Dynamic sensitivity analysis: Defining personalised strategies to drive brain state transitions via whole brain modelling

Abstract

Traditionally, in neuroimaging, model-free analyses are used to find significant differences between brain states via signal detection theory. Depending on the a priori assumptions about the underlying data, different spatio-temporal features can be analysed. Alternatively, model-based techniques infer features from the data and compare significance from model parameters. However, to assess transitions from one brain state to another remains a challenge in current paradigms. Here, we introduce a "Dynamic Sensitivity Analysis" framework that quantifies transitions between brain states in terms of stimulation ability to rebalance spatio-temporal brain activity towards a target state such as healthy brain dynamics. In practice, it means building a whole-brain model fitted to the spatio-temporal description of brain dynamics, and applying systematic stimulations in-silico to assess the optimal strategy to drive brain dynamics towards a target state. Further, we show how Dynamic Sensitivity Analysis extends to various brain stimulation paradigms, ultimately contributing to improving the efficacy of personalised clinical interventions.

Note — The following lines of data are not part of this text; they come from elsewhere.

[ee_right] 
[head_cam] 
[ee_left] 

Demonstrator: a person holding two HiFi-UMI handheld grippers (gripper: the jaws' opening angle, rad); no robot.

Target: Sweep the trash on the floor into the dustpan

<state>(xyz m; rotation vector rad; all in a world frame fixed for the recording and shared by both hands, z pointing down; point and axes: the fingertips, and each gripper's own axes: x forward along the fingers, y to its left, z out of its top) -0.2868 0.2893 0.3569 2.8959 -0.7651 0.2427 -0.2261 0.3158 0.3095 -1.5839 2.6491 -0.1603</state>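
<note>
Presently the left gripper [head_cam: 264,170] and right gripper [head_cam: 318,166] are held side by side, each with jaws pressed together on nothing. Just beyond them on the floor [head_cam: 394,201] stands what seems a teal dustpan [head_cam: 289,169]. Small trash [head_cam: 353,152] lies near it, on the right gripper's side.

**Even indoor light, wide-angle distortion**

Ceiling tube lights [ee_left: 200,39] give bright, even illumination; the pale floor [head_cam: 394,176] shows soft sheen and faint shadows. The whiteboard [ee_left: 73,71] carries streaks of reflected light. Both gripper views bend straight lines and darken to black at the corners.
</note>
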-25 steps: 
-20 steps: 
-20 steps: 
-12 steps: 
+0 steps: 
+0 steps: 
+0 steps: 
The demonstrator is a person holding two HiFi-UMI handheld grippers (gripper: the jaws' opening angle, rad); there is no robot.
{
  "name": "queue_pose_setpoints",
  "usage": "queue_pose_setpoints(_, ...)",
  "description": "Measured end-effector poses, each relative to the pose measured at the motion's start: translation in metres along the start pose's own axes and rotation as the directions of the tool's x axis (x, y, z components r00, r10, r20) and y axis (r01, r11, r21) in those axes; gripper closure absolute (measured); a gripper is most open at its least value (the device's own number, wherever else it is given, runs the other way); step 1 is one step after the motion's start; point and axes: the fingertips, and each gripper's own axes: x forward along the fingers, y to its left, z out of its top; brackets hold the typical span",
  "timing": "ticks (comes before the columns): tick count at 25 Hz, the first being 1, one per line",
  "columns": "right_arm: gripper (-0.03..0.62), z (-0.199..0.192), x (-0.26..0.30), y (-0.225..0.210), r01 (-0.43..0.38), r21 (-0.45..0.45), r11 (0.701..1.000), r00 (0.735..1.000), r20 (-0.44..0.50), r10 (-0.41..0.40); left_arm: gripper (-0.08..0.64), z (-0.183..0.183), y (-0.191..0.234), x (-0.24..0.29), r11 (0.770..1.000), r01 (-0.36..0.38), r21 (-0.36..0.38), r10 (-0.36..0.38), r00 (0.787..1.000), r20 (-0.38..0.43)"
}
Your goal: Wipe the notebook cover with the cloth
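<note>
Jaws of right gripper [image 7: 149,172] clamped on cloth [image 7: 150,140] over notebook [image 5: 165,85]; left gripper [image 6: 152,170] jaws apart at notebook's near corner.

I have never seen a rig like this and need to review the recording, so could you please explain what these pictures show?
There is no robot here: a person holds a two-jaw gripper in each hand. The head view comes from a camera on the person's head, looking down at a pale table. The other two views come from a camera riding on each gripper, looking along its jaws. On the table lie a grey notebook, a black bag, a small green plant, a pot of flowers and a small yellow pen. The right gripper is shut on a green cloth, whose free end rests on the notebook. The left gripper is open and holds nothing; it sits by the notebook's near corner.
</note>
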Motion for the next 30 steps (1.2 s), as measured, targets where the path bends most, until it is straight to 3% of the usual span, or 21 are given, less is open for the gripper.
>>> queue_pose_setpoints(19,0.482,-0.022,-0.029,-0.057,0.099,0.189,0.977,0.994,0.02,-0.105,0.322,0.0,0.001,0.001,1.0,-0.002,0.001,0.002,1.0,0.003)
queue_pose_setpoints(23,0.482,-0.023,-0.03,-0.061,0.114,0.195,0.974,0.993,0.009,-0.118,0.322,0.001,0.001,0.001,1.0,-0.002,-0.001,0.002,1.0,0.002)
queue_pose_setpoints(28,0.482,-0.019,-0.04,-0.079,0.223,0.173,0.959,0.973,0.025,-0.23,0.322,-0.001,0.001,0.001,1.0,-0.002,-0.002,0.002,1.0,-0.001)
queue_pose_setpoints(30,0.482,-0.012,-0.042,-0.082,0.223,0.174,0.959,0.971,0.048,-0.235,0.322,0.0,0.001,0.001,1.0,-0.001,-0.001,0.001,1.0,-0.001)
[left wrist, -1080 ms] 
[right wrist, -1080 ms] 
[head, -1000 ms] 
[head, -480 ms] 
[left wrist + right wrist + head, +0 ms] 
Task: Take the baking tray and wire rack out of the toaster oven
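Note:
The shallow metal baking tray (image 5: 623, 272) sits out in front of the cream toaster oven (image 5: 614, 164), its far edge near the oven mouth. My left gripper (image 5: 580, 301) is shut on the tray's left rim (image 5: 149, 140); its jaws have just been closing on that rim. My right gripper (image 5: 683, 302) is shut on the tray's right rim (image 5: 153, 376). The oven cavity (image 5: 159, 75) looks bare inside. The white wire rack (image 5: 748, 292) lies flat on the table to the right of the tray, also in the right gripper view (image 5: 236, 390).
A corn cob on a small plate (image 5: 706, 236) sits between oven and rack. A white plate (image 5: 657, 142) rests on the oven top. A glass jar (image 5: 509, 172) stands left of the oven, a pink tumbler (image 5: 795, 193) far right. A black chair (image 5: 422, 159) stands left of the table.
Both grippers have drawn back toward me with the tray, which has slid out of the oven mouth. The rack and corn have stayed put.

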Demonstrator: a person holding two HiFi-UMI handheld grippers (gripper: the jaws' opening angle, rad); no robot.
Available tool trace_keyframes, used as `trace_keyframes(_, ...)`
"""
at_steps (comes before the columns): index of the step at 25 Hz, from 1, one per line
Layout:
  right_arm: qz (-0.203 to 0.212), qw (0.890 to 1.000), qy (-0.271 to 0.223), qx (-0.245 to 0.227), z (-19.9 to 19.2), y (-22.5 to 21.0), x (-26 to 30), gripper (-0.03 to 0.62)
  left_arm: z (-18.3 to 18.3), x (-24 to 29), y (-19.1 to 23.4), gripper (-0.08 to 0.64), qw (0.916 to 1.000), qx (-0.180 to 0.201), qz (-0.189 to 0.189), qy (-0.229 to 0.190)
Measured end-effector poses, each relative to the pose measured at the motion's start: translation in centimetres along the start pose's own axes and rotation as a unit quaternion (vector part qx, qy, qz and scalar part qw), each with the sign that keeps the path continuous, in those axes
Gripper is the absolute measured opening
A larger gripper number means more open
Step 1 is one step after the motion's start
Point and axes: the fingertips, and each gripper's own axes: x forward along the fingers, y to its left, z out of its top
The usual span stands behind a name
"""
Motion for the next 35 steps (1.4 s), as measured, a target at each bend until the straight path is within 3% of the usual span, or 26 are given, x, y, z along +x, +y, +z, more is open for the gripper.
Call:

Keywords: Brain State; Brain stimulation; Deep Brain Stimulation, DBS; Magnetic Resonance Imaging, MRI; Non-Invasive Brain Stimulations, NIBS; Position Emission Tomography, PET; Probability Metastable Substates, PMS; Spatio-temporal dynamics; Transcranial Magnetic Stimulation, TMS; Transition Probability Matrix, TPM; Whole-brain models; diffusion Magnetic Resonance Imaging, dMRI; dynamic Functional Connectivity, dFC; functional Magnetic Resonance Imaging, fMRI; static Functional Connectivity, sFC; transcranial Alternating Current Stimulation, tACS; transcranial Direct Stimulation, tDCS; transcranial Electric Stimulation, tES; transcranial Random Noise Stimulation, tRNS.